▶ Problem to solve
In the entries below, find the line with "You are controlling" and the line with "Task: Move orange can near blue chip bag". Reproduce those two lines and every line between them exactly, and nothing more.

▶ Entries taken from a collection
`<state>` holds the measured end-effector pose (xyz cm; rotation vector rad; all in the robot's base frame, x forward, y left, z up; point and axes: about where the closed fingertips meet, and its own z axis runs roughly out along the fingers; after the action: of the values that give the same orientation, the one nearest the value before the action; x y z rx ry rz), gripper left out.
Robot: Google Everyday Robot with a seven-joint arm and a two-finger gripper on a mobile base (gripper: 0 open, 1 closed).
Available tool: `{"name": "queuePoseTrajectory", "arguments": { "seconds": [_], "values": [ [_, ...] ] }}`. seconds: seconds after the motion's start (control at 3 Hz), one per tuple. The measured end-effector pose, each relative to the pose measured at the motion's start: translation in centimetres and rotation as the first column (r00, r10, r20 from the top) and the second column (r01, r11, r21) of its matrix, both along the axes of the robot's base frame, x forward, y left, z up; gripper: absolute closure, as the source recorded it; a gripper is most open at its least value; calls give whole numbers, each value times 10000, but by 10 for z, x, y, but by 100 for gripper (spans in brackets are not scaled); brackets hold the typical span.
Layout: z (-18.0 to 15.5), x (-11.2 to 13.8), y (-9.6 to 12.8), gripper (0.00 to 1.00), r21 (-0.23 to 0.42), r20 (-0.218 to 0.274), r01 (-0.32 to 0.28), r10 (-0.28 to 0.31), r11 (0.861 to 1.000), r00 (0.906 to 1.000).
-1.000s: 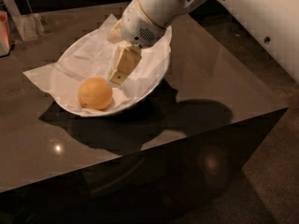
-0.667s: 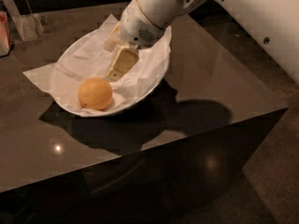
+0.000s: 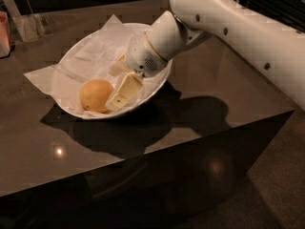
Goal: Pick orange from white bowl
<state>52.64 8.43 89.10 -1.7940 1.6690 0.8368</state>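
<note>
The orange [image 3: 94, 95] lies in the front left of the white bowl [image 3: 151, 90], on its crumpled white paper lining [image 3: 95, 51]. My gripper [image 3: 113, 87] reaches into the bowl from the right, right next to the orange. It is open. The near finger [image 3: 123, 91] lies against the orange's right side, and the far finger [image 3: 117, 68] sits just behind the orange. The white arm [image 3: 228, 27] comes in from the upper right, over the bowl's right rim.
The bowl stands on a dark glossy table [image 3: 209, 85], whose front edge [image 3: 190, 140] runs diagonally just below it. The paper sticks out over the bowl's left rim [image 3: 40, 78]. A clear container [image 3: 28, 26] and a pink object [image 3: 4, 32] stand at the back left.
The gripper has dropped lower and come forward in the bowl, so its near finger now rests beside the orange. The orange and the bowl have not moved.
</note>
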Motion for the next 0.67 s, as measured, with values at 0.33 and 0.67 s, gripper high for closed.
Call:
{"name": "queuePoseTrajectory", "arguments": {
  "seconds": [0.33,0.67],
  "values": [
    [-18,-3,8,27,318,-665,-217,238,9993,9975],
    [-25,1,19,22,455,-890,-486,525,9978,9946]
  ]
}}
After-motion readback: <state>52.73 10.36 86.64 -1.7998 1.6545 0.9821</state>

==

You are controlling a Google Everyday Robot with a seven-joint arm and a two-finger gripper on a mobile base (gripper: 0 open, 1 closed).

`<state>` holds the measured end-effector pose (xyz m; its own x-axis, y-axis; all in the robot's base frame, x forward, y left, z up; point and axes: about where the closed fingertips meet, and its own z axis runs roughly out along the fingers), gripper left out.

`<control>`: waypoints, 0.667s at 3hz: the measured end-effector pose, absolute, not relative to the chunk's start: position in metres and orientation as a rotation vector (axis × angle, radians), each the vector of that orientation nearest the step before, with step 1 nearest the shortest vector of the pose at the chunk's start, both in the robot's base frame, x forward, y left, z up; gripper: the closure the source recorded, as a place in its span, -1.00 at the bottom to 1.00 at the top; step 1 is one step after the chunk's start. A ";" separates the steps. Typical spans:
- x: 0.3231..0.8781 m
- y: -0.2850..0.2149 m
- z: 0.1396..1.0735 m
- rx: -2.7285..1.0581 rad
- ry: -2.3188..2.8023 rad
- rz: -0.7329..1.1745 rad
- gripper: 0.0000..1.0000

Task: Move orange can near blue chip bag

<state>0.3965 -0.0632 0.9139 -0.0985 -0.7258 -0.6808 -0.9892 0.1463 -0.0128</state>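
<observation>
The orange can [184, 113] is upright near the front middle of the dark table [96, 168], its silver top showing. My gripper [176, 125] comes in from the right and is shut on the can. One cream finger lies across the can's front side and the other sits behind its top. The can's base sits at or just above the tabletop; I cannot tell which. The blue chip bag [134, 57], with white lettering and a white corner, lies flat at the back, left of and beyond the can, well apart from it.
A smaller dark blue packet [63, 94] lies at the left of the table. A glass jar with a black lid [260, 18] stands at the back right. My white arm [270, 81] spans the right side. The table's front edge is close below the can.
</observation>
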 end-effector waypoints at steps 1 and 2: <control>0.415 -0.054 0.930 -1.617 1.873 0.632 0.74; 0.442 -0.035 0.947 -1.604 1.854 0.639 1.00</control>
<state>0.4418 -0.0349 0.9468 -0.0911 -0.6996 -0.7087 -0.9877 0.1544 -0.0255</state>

▶ Task response
You are controlling a Google Everyday Robot with a seven-joint arm and a two-finger gripper on a mobile base (gripper: 0 open, 1 closed).

`<state>` holds the measured end-effector pose (xyz m; its own x-axis, y-axis; all in the robot's base frame, x forward, y left, z up; point and axes: about where the closed fingertips meet, and its own z axis runs roughly out along the fingers), gripper left out.

`<control>`: waypoints, 0.667s at 3hz: the measured end-effector pose, absolute, not relative to the chunk's start: position in metres and orientation as a rotation vector (axis × angle, radians), each the vector of that orientation nearest the step before, with step 1 nearest the shortest vector of the pose at the chunk's start, both in the robot's base frame, x forward, y left, z up; gripper: the closure the source recorded, as a place in its span, -1.00 at the bottom to 1.00 at the top; step 1 is one step after the chunk's start. A ";" separates the steps. Typical spans:
- x: 0.3231..0.8781 m
- y: -0.2850..0.2149 m
- z: 0.1396..1.0735 m
- rx: -2.7285..1.0581 rad
- ry: -2.3188..2.8023 rad
- rz: -0.7329..1.1745 rad
- gripper: 0.0000..1.0000

Task: Move orange can near blue chip bag

This exercise is now complete.